Friday, July 30, 2010

The Apple Goes Slo Mo


We first started coming to New York a couple of times a year back in 94' when our daughter and her husband decided to call it home.  As typical laid back Californians, my wife and I were amazed at the energy and excitement of "the city so big they had to name it twice".  The place was like a cage full of Guinna pigs on crack and it was unbelievably LOUD!  (That loud part comes in handy for covering up embarrassing old guy noises that my body increasingly makes.)
Everybody in New York was in a hurry.  It made other cities seem like they were on Ritalin or something.
As I sit with my feet up in California, resting up  from  days spent impersonating the "careful quick and kind" man from Bekins' Moving as Linda and I attempted to help "the kids" move from a fifth floor walk-up on the Lower East Side to a nice new condo in Long Island City, I have concluded that the Apple has slowed down.  No, really,  it has been a gradual slowing, but a slowing that is palpable and pervasive.
Why?
Cell phones.  People are on cell phones; all the time.  New Yorkers are so damn busy yakking that they have slowed their pace to a point where the whole place resembles a mental institution featuring millions of rambling nitwits gesticulating wildly as they carry on disjointed, though still loudly modulated, conversations at all hours of the day.  It is a marked change in behavior that now has me passing the natives on sidewalks, escalators, and subway platforms where I was once Manhattan roadkill.  It's a distinct advantage.  Yay me!
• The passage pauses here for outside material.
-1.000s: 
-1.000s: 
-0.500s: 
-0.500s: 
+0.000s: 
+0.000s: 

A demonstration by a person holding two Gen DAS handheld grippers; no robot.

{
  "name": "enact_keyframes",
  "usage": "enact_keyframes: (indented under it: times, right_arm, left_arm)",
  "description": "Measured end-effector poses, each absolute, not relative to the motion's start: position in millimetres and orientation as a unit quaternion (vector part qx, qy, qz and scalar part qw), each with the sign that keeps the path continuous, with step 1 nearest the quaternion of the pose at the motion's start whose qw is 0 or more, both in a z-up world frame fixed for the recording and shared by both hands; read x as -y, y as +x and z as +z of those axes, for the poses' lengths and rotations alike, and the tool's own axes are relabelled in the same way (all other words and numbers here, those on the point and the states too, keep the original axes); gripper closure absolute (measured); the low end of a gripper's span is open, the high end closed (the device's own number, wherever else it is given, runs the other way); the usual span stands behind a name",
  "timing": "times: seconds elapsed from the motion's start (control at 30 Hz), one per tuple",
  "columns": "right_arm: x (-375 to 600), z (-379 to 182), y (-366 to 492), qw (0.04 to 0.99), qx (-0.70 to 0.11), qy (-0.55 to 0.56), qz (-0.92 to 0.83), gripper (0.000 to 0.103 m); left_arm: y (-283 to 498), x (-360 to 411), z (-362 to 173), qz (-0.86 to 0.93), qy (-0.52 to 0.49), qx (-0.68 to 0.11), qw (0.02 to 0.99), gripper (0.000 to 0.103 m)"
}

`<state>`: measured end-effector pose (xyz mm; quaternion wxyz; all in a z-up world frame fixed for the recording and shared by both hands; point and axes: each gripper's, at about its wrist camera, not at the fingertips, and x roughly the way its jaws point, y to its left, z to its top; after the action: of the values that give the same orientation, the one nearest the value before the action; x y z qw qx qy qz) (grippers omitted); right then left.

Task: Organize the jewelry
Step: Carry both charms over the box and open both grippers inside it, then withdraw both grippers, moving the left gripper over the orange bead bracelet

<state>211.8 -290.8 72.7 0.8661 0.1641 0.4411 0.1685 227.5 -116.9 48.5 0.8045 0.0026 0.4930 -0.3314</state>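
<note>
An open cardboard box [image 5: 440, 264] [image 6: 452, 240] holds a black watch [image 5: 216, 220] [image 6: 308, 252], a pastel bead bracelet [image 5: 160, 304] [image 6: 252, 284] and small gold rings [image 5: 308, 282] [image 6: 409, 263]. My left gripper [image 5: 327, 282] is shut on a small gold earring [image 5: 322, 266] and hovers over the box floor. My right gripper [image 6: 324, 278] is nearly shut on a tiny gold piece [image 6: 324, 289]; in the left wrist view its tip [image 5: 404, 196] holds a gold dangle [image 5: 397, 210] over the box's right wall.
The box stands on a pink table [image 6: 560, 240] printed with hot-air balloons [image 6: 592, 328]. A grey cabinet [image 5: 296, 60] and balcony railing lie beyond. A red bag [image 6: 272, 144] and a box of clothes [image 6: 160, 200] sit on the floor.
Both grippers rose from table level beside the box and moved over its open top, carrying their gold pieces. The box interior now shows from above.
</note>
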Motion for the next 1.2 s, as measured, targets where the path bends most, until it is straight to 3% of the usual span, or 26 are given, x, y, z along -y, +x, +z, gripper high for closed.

I gladly warn those of you who may be planning a trip to New York sometime soon.  Be careful, as you now have a very good chance of running over the locals as you check out the sites of this fabulous metropolis.  (If you're from Iowa disregard this advice and pick up your pace.)  It is in your best interest to simply leap over or step around the natives and be on your way, otherwise you'll be yelled at.  New Yorkers may be slower these days but the place is louder than ever.  All those phone conversations, you know.
By the way...How do you like the picture of the Manhattan skyline I snapped from the kids' new balcony in L.I.C.?  It's beautiful in daylight and spectacular at night and there is even room for our pup tent.
Yep, that's the Chrysler Building on the left: not a cell tower.